What you should do:
First find the line with "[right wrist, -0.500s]" in the entries below, then set down exactly every line through the line with "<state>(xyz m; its", that line included.

Stored dataset items
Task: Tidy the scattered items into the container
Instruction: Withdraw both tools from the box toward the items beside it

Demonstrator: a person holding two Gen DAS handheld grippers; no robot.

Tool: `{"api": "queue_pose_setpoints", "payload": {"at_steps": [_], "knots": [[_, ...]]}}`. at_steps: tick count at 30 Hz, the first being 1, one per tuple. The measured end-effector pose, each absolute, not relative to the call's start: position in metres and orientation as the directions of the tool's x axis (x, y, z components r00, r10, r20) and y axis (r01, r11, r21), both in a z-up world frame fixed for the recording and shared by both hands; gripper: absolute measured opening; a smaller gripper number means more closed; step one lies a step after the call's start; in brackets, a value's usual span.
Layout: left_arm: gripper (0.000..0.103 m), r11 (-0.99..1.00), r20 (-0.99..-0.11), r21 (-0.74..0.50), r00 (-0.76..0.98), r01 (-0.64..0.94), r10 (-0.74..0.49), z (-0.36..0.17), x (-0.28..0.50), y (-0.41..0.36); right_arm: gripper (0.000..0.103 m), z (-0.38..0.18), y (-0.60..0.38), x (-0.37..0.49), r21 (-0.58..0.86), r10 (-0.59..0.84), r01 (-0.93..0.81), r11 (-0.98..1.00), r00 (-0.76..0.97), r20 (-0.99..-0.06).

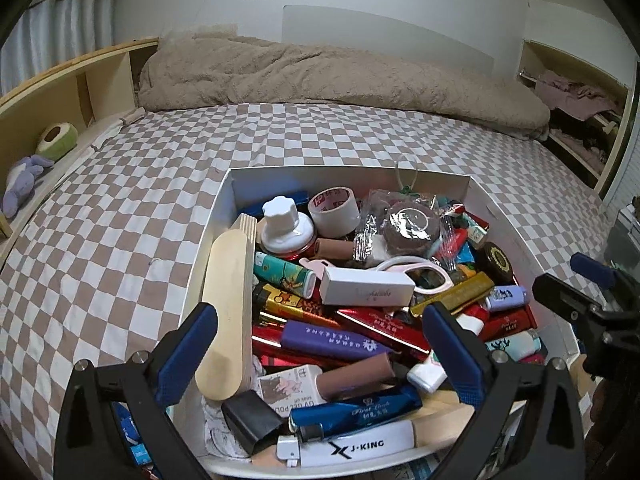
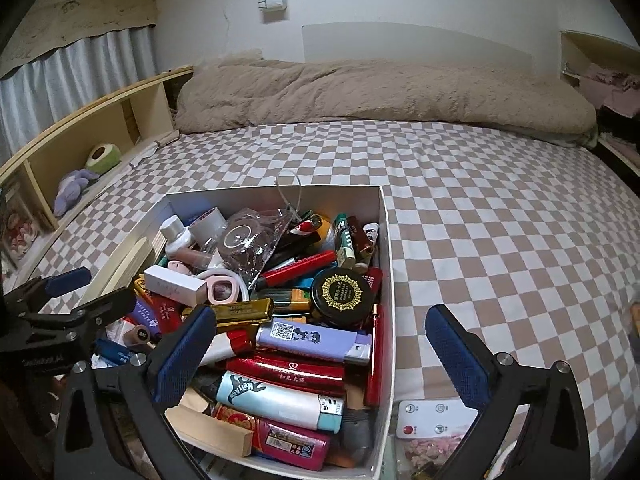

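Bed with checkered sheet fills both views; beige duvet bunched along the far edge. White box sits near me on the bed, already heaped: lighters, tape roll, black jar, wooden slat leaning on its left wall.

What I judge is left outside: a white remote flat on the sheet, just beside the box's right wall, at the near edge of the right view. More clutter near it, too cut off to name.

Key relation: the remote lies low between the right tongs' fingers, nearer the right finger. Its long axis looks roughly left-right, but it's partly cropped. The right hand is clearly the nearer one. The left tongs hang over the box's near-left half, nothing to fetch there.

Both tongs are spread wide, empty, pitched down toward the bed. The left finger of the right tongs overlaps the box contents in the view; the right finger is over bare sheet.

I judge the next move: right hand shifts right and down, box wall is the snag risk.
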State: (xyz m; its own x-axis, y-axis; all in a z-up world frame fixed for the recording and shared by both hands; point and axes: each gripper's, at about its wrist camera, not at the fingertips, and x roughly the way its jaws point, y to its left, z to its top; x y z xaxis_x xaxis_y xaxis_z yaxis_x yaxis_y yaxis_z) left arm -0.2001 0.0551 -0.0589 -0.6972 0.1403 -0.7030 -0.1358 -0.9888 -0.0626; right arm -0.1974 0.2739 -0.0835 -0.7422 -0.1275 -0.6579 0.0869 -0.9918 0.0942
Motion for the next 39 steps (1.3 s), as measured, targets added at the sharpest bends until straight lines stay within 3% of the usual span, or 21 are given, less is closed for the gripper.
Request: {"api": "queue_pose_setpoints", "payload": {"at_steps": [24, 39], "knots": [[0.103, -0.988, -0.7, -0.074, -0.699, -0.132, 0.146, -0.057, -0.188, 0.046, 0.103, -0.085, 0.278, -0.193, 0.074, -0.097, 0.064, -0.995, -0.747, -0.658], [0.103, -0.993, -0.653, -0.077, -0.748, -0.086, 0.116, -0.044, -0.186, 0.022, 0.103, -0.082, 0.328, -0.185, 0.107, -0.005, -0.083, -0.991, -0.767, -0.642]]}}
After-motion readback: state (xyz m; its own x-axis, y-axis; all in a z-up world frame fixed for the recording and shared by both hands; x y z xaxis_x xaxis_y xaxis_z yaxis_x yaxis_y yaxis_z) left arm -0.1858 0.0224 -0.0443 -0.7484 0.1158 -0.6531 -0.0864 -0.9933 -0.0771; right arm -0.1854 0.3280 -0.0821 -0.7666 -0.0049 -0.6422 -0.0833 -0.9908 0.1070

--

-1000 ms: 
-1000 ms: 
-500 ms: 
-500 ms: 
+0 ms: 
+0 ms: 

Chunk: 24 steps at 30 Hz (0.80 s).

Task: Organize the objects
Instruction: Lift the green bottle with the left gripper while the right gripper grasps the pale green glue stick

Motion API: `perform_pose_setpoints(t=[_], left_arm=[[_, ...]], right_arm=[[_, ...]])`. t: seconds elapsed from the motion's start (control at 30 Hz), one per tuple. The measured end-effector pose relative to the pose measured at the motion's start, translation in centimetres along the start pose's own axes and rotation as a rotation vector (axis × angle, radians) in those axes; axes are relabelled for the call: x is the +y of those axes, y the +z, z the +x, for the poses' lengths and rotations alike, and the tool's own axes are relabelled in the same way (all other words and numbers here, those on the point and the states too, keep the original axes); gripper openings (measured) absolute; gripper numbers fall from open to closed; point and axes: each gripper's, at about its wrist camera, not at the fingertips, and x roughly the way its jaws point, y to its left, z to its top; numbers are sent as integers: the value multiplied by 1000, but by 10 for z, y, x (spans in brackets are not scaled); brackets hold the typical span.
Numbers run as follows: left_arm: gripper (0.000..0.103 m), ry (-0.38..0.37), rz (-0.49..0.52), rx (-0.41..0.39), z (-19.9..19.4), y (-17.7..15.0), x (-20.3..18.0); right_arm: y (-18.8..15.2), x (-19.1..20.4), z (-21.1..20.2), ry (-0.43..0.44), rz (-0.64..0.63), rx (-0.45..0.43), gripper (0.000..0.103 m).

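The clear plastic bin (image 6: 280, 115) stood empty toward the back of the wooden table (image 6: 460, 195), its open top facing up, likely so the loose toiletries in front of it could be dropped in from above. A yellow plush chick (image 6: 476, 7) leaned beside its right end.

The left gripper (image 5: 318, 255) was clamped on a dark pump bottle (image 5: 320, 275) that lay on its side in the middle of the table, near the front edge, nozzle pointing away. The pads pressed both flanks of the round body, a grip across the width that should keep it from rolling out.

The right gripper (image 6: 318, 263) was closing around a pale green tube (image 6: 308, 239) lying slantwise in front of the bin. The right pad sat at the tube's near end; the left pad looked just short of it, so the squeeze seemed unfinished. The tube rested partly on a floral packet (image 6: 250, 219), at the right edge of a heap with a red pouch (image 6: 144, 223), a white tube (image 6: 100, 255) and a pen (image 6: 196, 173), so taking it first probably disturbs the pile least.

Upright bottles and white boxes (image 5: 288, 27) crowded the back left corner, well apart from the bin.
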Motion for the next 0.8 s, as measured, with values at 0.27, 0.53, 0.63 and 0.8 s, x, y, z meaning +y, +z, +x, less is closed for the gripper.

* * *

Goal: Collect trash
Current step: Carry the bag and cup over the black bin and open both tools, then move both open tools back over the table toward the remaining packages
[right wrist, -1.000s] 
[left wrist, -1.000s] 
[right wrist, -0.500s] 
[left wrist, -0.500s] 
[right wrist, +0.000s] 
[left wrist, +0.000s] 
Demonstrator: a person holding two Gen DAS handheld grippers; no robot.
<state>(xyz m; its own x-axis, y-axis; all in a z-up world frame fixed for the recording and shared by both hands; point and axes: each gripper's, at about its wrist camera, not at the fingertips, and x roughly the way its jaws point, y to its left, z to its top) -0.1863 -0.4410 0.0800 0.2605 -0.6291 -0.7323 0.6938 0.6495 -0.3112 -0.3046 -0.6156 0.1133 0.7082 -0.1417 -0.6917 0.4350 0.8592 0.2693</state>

Solved problem:
[right wrist, -0.500s] 
[left wrist, -0.500s] 
[right wrist, +0.000s] 
[left wrist, +0.000s] 
Demonstrator: a person holding two Gen DAS handheld grippers; no robot.
<state>(xyz m; its own x-axis, y-axis; all in a z-up world frame fixed for the recording and shared by both hands; point and axes: each gripper's, at about its wrist camera, not at the fingertips, and x roughly the way its jaws point, y to its left, z to its top) -0.1863 -0.4410 0.0800 0.2605 -0.6291 -0.7323 0.6938 0.6495 -0.3112 -0.3046 -0.6156 0.1133 0.7082 -0.1417 -0.6917 0.4350 0.8592 0.2693</state>

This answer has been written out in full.